Directions for this task: Write out all the material verbatim, line by line.
Top of Provided material
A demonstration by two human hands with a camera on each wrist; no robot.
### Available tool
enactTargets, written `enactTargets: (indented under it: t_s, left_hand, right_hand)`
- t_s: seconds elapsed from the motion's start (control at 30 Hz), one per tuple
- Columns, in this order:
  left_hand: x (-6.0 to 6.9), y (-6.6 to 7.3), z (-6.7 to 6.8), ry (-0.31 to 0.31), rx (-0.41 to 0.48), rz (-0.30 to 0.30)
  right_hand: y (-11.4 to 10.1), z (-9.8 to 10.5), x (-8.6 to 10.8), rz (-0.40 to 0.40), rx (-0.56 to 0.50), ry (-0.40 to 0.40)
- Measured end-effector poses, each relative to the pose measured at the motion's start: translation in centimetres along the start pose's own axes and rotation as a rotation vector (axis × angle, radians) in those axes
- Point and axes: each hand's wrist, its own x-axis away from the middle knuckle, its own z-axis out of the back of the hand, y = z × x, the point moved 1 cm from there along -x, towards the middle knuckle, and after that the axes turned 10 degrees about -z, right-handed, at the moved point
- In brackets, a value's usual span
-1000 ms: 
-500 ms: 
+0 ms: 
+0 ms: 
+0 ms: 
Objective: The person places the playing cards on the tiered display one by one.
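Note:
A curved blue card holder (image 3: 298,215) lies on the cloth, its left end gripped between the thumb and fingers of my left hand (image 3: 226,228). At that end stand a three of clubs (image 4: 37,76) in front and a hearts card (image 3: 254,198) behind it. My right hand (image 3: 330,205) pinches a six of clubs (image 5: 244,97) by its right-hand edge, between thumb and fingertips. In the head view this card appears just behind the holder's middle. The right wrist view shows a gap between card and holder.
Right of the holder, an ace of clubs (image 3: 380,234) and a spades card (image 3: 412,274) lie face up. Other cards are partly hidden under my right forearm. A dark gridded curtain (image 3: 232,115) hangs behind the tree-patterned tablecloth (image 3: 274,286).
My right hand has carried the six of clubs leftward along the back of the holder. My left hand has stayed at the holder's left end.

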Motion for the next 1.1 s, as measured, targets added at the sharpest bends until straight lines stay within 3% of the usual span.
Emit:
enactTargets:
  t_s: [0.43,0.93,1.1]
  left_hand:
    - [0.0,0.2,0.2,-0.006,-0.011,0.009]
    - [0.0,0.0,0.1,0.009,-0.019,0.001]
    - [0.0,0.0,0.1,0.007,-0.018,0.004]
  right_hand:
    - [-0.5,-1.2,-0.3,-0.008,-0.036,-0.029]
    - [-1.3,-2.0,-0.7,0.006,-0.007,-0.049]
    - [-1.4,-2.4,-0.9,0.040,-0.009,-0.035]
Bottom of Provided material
Answer space:
A demonstration by two human hands with a camera on each wrist; no robot.
### Available tool
enactTargets, written `enactTargets: (indented under it: t_s, left_hand, right_hand)`
- t_s: seconds elapsed from the motion's start (control at 30 Hz), one per tuple
- Columns, in this order:
  left_hand: x (-6.0 to 6.9), y (-6.6 to 7.3), z (-6.7 to 6.8), ry (-0.31 to 0.31), rx (-0.41 to 0.48), rz (-0.30 to 0.30)
  right_hand: y (-11.4 to 10.1), z (-9.8 to 10.5), x (-8.6 to 10.8), rz (-0.40 to 0.40), rx (-0.56 to 0.50), ry (-0.40 to 0.40)
- Measured end-effector poses, each relative to the pose measured at the motion's start: translation in centimetres along the start pose's own axes and rotation as a rotation vector (axis × angle, radians) in those axes
- Point and axes: each hand's wrist, its own x-axis away from the middle knuckle, its own z-axis out of the back of the hand, y = z × x, the point moved 1 cm from there along -x, towards the middle knuckle, and after that the axes turned 10 degrees about -z, right-handed, at the moved point
- In brackets, a value's usual span
-1000 ms: 
-500 ms: 
+0 ms: 
+0 ms: 
+0 ms: 
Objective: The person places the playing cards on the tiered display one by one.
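Note:
A curved blue card holder (image 3: 298,215) lies on the cloth, its left end gripped between the thumb and fingers of my left hand (image 3: 226,228). At that end stand a three of clubs (image 4: 37,76) in front and a hearts card (image 3: 254,198) behind it. My right hand (image 3: 330,205) pinches a six of clubs (image 5: 244,97) by its right-hand edge, between thumb and fingertips. In the head view this card appears just behind the holder's middle. The right wrist view shows a gap between card and holder.
Right of the holder, an ace of clubs (image 3: 380,234) and a spades card (image 3: 412,274) lie face up. Other cards are partly hidden under my right forearm. A dark gridded curtain (image 3: 232,115) hangs behind the tree-patterned tablecloth (image 3: 274,286).
My right hand has carried the six of clubs leftward along the back of the holder. My left hand has stayed at the holder's left end.
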
Motion for the next 1.1 s, as measured, targets added at the sharpest bends until straight lines stay within 3% of the usual span.
Emit:
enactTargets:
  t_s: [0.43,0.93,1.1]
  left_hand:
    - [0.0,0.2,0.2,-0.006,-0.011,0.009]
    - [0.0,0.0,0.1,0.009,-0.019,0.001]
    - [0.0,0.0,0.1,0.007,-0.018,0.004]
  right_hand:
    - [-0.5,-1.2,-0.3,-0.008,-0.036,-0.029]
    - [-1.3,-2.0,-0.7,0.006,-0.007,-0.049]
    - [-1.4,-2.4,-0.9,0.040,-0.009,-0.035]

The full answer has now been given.